I’m a mass of contradictions. I’m a creative person who is mostly emotional, rather than rational. At least when I first think about things. I’m a right-brain person through and through. However, when I actually think about a situation that needs a solution, I can do that as well. I don’t like to think logically, but I can do it well.
I can do most of things well, honestly. And I shy away form the things I can’t. Badminton, for example. I am really bad at it. I had to play it for the first time when I was in Thailand with my host family. Well, OK, I took a badminton class once, but that was several years before I went to Thailand. They handed me a racket and just expected me to be able to play. Which I could not. I used to play tennis, which is the exact opposite of badminton.
The reason I can do most things well, though, is because I don’t normally do things I suck at. That’s one reason Dark Souls is such an anathema to me. Normally, I would have quit at the Bell Gargs and never looked back again. There was something inside me, though, that made me keep going on. Pride, probably. I hated letting things beat me, so I gritted my teeth and plowed onwards.
It would probably surprise people to know that I’m a rules follower in general. At least in my daily life. Yes, I speed, but who doesn’t? Other that that, though, I don’t break rules just because. I tend to feel that I might as well do what the rules/law says as long as it’s not an impediment to me.
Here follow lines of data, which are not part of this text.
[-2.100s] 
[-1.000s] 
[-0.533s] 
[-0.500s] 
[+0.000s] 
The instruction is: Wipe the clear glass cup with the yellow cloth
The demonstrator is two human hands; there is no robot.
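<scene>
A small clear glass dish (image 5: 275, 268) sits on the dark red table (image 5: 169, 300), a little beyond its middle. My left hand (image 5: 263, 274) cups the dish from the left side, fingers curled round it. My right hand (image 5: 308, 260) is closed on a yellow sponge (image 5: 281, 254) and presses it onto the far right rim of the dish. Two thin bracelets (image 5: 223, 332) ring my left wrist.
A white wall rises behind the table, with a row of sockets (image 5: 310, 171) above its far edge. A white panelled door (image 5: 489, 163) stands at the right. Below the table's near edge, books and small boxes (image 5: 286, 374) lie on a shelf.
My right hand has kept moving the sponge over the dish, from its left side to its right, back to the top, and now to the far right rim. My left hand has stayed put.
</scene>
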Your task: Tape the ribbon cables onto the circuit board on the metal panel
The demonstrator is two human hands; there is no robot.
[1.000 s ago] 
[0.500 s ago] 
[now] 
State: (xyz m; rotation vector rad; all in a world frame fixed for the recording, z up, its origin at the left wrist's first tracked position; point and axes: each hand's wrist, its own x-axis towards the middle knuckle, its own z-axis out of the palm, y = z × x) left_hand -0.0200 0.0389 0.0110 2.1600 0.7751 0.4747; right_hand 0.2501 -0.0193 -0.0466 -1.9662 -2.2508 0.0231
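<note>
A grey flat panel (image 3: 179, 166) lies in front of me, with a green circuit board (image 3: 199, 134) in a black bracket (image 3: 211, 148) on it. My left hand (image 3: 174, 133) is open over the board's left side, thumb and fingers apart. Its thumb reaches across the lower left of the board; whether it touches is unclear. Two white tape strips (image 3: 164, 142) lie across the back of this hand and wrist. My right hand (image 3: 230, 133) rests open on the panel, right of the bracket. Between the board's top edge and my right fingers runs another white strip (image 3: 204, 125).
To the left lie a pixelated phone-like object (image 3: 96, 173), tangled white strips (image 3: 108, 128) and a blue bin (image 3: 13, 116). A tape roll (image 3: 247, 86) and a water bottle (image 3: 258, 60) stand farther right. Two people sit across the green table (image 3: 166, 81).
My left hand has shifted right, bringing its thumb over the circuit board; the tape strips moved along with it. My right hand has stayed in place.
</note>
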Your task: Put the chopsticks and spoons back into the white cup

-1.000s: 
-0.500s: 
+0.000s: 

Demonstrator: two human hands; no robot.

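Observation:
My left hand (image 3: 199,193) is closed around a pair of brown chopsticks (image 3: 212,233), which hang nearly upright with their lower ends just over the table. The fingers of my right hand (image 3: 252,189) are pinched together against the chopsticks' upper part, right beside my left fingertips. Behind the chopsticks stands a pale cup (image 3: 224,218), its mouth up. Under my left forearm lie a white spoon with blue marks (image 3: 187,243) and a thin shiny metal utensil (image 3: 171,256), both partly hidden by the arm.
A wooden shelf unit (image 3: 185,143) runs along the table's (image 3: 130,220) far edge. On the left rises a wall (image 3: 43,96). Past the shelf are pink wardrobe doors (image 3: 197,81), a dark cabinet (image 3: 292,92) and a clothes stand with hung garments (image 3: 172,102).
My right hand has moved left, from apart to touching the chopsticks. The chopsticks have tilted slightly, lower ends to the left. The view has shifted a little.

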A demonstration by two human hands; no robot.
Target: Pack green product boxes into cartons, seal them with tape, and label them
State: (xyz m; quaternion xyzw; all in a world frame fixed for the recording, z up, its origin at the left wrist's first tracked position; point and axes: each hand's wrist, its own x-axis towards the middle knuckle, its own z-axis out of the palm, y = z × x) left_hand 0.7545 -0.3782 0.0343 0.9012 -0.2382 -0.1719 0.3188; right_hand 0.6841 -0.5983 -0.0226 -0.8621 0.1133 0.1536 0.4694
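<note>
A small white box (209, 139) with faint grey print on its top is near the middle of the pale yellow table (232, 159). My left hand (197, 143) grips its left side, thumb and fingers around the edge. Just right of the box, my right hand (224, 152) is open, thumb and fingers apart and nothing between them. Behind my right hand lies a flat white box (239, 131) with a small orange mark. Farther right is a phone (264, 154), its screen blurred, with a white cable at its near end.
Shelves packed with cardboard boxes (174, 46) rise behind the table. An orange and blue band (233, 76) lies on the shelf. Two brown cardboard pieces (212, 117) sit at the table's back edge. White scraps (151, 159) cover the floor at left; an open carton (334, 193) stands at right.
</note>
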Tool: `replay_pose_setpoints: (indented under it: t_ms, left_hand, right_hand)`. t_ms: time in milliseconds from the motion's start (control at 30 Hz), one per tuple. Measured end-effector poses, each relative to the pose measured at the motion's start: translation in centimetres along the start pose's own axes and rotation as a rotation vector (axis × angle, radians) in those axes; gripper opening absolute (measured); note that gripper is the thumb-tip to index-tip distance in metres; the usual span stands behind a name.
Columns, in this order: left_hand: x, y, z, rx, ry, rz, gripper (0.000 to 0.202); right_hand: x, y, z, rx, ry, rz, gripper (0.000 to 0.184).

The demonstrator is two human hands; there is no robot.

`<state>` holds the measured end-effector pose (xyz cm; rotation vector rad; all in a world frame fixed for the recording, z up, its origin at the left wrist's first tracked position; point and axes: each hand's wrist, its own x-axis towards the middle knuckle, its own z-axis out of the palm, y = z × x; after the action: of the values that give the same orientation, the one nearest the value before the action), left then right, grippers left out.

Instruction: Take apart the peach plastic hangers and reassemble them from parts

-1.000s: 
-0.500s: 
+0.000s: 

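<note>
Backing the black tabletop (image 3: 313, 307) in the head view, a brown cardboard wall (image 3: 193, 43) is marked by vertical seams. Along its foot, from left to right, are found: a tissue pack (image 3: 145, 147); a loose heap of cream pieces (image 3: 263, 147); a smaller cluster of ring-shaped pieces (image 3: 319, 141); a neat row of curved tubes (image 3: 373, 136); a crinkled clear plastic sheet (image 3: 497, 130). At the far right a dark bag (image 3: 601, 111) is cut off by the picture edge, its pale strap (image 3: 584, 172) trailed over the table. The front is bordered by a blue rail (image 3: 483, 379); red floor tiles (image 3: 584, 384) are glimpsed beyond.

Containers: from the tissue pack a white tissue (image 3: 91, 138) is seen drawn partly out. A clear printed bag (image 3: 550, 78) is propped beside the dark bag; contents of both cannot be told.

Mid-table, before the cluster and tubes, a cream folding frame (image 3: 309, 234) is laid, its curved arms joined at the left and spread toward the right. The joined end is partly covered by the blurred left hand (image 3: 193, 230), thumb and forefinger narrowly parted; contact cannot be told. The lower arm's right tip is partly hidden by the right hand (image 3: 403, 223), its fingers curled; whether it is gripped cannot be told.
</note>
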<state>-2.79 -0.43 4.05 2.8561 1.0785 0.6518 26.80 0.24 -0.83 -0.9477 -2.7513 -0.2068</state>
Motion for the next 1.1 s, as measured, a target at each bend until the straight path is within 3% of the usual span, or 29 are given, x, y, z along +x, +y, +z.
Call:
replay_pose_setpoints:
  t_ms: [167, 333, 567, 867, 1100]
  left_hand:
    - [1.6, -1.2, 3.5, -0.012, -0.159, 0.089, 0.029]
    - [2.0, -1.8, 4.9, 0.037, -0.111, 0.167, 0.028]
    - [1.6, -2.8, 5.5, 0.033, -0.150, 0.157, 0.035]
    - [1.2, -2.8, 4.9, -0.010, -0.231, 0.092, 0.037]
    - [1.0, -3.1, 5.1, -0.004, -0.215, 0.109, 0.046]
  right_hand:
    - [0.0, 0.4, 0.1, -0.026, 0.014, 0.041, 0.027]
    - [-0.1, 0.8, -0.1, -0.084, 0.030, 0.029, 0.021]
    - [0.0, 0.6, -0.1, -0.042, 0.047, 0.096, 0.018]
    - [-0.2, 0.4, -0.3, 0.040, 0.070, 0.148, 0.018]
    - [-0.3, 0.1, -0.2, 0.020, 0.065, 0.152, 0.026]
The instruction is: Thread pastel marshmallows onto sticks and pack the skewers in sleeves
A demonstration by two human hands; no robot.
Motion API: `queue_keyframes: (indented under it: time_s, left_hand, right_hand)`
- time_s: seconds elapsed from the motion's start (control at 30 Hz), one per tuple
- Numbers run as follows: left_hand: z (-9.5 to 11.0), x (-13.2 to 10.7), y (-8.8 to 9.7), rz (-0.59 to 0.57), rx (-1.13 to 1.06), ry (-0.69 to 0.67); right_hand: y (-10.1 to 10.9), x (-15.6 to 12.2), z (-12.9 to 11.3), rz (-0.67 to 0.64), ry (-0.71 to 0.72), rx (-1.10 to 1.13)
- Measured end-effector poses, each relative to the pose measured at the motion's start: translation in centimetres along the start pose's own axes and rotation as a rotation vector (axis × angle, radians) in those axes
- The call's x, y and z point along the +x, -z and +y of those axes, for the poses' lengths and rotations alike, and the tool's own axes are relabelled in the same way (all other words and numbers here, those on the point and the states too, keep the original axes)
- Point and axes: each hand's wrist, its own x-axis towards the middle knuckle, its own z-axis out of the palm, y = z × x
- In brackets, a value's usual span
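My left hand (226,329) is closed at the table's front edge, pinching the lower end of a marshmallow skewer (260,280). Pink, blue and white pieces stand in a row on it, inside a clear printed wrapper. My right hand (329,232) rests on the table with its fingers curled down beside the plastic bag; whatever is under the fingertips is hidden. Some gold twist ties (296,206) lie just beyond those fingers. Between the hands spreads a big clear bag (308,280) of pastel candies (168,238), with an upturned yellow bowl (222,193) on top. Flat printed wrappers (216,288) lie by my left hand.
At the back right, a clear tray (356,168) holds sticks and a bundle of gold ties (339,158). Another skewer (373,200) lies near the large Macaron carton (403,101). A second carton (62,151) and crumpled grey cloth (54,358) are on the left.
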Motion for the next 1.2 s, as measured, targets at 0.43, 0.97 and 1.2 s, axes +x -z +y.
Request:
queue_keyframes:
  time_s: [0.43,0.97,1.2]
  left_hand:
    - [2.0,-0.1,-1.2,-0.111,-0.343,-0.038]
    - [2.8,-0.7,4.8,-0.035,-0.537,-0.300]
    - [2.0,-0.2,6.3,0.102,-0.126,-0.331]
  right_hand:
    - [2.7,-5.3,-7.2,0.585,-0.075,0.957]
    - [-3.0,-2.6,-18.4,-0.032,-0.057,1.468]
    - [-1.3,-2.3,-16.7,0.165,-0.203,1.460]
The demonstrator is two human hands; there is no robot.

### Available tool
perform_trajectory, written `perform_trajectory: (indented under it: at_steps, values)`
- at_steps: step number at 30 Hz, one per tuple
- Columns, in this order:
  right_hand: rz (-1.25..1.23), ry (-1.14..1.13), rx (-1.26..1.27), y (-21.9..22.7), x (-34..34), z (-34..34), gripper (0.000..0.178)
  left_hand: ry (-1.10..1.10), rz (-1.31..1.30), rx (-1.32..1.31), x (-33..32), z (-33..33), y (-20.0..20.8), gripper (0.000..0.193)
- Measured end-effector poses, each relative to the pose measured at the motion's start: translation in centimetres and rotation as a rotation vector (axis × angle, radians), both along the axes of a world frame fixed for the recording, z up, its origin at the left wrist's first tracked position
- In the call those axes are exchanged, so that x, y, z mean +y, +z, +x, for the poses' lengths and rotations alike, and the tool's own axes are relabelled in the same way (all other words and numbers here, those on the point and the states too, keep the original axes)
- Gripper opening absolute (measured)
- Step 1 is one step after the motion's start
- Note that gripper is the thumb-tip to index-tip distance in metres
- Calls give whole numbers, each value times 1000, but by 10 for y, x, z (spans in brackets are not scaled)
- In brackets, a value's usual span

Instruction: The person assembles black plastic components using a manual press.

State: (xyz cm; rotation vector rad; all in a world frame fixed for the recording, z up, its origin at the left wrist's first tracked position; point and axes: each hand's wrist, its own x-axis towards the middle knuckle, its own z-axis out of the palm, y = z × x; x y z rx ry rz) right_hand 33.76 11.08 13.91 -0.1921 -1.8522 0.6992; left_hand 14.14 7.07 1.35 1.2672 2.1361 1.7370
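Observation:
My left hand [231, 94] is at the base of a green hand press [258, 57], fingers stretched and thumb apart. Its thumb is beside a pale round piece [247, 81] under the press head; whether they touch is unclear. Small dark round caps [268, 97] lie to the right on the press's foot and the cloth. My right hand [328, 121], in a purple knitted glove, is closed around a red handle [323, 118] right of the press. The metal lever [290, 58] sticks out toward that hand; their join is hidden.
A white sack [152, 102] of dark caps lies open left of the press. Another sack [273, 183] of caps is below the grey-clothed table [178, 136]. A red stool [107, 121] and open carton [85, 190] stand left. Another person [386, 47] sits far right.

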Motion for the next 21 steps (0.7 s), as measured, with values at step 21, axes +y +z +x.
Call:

But. There are times when breaking the rules is important. Especially when there are such stupid laws being passed. *Glaring at the Supreme Court*. I believe in the moral law and ethical law rather than simply the legal one. I’m old. I have very little to lose at this point. Look. I already died twice. Might as well spend the rest of my life doing what I think is the right thing. I have enough privilege not to have to worry too much about the consequences–for now.
It’s absolutely unconscionable to me that my niece and nephews have less repro justice than I did at their age. I did not come back from the dead for this!
It’s funny because I’m very much not a rules follower when it comes to what I’m supposed to think and do. I don’t give a shit about societal norms when it comes to marriage and children, for example. I don’t care about makeup or clothes–other than they’re covering my body. I was just chatting in the RKG Discord about how freeing it is to embrace one’s own flaws. It can really take the wind out of someone’s sails if you agree with their derisive assessment of you. It’s because their anger/superiority has nowhere to go.